Boyz Channel Girlz Channel
- Country: United States

Programming
- Language: English
- Picture format: 480i (SDTV)

Ownership
- Owner: Fox Family Worldwide (News Corporation, Saban Entertainment)
- Sister channels: Fox Family Channel

History
- Launched: October 31, 1999; 26 years ago
- Closed: August 18, 2000; 26 years ago

Links
- Website: bChannel.com (BoyzChannel, archived) gChannel.com (GirlzChannel)

= Boyz/Girlz Channel =

Defunct short-lived American pay television kids networks

Boyz Channel and Girlz Channel (formatted as girlzChannel and boyzChannel) were two short-lived American pay cable television channels owned by Fox Family Worldwide, a then joint-venture between News Corporation and Saban Entertainment. Both networks launched on October 31, 1999, and operated as offshoots to the analog Fox Family Channel and the Fox Kids block on Fox, each aired programming that geared towards a specific gender.
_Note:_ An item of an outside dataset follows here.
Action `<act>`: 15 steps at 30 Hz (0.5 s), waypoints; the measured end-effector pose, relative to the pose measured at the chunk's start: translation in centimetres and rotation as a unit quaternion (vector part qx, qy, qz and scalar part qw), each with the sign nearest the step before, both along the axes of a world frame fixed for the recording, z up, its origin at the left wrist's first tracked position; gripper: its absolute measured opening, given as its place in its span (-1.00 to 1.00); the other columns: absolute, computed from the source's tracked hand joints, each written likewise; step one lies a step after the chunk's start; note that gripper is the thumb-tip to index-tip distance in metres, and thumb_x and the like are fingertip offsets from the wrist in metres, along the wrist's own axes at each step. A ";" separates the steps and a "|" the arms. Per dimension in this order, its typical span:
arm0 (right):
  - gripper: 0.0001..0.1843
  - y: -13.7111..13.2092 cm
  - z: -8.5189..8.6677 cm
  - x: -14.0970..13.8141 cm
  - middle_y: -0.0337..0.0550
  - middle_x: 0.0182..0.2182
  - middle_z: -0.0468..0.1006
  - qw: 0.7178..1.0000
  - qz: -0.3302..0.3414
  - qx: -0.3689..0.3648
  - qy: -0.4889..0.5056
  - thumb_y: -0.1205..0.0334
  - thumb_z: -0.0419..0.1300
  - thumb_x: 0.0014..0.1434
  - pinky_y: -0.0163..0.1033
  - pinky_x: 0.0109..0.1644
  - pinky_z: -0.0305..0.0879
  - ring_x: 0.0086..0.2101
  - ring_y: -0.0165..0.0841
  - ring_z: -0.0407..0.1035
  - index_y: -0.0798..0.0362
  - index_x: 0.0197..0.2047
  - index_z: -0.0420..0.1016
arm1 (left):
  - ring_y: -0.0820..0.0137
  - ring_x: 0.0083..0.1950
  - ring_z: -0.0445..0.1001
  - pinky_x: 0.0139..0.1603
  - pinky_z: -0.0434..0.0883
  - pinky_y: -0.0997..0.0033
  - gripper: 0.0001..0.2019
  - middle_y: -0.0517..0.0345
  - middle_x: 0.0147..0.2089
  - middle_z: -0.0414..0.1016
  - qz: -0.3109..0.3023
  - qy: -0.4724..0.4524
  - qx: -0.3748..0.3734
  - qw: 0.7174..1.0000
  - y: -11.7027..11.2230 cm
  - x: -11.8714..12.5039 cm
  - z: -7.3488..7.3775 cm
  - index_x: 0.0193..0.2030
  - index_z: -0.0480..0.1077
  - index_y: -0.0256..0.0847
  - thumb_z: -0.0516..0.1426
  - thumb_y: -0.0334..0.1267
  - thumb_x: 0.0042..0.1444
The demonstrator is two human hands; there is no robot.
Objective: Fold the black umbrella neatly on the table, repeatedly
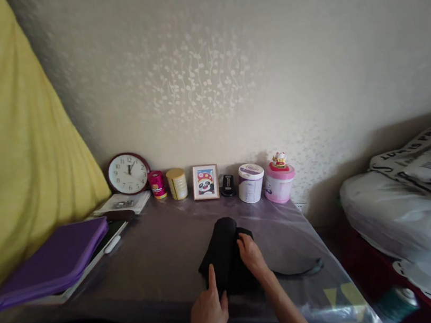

A lack of subscribers and interest led to the closure of both networks within ten months of their launch.

==History==
On October 27, 1998, Fox Family Worldwide announced the launch of two pay digital networks called "The Boyz Channel" and "The Girlz Channel". Promoted as being the first ever networks to focus strictly on boys or girls, they would be aimed towards a 2–14 child audience, while programming after 9:00 pm and in non-prime weekend time periods would focus on parents. The programming would be sourced from the existing libraries of Fox Kids and FFW, along with some outside acquisitions, with original programming likely planned over time. Both channels were scheduled to launch in 1999 with projections of a reach of three million households by the end of 2000. FFW would also launch separate websites in the lead-up to the launch of the networks. Before the launch, the network's names were formatted as "girlzChannel" and "boyzChannel" and the channels would be advertising-free, with the network's websites taking COPPA-compliant advertising.

Both networks launched on October 31, 1999, and were only available on some smaller cable operators. Fox Family Worldwide struggled to gain wider distribution for the networks throughout 1999, then into mid-2000.

On August 14, 2000, Fox Family Worldwide announced that both boyzChannel and girlzChannel would shut down on August 18. The company cited an overcrowded cable marketplace, high costs, low distribution before the widespread rollout of digital cable services, and a focus on the main Fox Family Channel as the reasons for the closure of both networks. Both channels had only managed to receive over 100,000 subscribers per network, well below the original carriage projections of three million homes.

==Programming==
The programming for both networks mainly came from multiple libraries then controlled by Fox Family Worldwide, including Saban Entertainment, Fox Kids, and International Family Entertainment, often including shows which had yet to be seen in the United States. The networks featured a block scheduling format, with a four-hour preschool block in late mornings and early afternoons and programs for parents in a two-hour block after 10:00 p.m. Eastern into the overnights; regular children's programming aired in a four-hour block in the mornings after 6:00 am ET, and aired thrice daily.

===Both networks===
- All About Kids and Parents
- Parentz 101
- What Every Baby Knows

===boyzChannel===
- The All New Captain Kangaroo
- Boyzopolis
- Bringing Up Boys
- Eerie, Indiana
- Jim Button
- Mad Scientist Toon Club
- Mystic Knights of Tir Na Nog
- Ned's Newt
- Saban's Adventures of Oliver Twist
- Saban's The Why Why Family
- Space Goofs
- Spider-Man
- Tabaluga
- The Three Friends and Jerry
- The Tick
- Walter Melon
- X-Men

===girlzChannel===
- The Adventures of Shirley Holmes
- Bad Dog
- Breaker High
- Enigma
- Girlzopolis
- Guiding Girls
- Honeybee Hutch
- Little Mouse on the Prairie
- Magic Adventures of Mumfie
- Mister Moose's Fun Time
- St. Bear's Dolls Hospital
- Shining Time Station
- Saban's Princess Sissi
- Spellbinder: Land of the Dragon Lord
- Sweet Valley High
- Where on Earth Is Carmen Sandiego?